### ACTIVITY
Every line in the records below with the string "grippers" needs to be copied out.

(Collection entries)

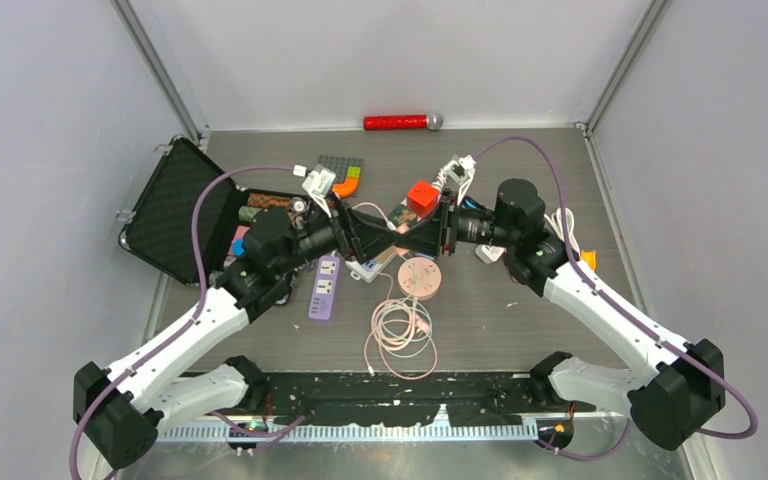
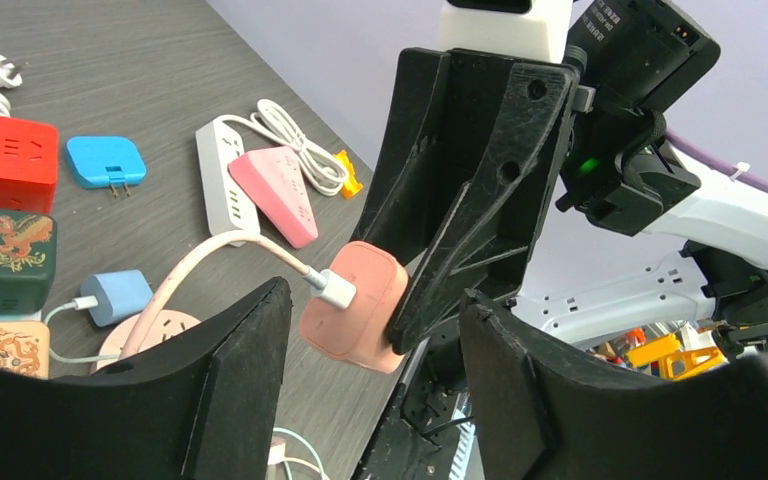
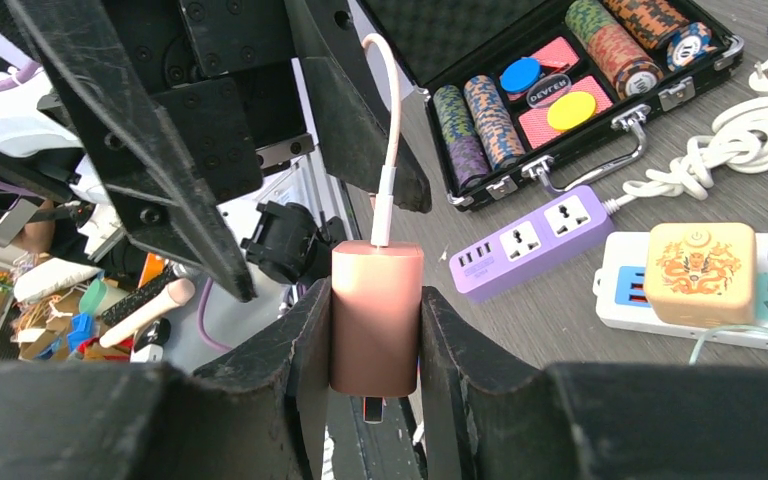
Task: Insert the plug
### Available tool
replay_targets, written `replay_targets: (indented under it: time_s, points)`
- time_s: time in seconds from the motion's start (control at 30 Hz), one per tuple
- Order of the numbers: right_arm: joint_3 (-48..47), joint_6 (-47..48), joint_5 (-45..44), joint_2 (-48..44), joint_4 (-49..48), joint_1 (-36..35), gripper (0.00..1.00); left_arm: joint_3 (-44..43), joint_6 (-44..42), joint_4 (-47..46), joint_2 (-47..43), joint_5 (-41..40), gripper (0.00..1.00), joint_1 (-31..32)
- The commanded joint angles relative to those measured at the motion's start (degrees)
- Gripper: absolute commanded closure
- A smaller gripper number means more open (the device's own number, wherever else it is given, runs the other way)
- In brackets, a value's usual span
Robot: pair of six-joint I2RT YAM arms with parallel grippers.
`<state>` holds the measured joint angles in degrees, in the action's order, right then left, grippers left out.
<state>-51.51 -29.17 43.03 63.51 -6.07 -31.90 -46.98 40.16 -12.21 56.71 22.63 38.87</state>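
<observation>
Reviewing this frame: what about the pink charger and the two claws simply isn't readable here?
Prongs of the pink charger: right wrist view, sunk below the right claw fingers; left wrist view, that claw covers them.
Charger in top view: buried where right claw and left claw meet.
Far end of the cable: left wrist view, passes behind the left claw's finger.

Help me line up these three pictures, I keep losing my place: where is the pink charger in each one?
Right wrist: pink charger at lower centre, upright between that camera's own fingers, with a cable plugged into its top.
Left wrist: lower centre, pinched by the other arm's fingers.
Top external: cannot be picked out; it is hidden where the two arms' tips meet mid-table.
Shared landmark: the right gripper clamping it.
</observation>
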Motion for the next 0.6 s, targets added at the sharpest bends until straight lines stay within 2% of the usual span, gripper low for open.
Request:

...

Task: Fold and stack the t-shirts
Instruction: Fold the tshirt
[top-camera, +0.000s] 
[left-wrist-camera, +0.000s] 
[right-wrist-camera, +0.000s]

### EXPECTED ANSWER
Robot: pair of six-joint I2RT YAM arms with parallel grippers.
`<state>` holds the measured joint angles in degrees, in the action's order, right then left, grippers left out.

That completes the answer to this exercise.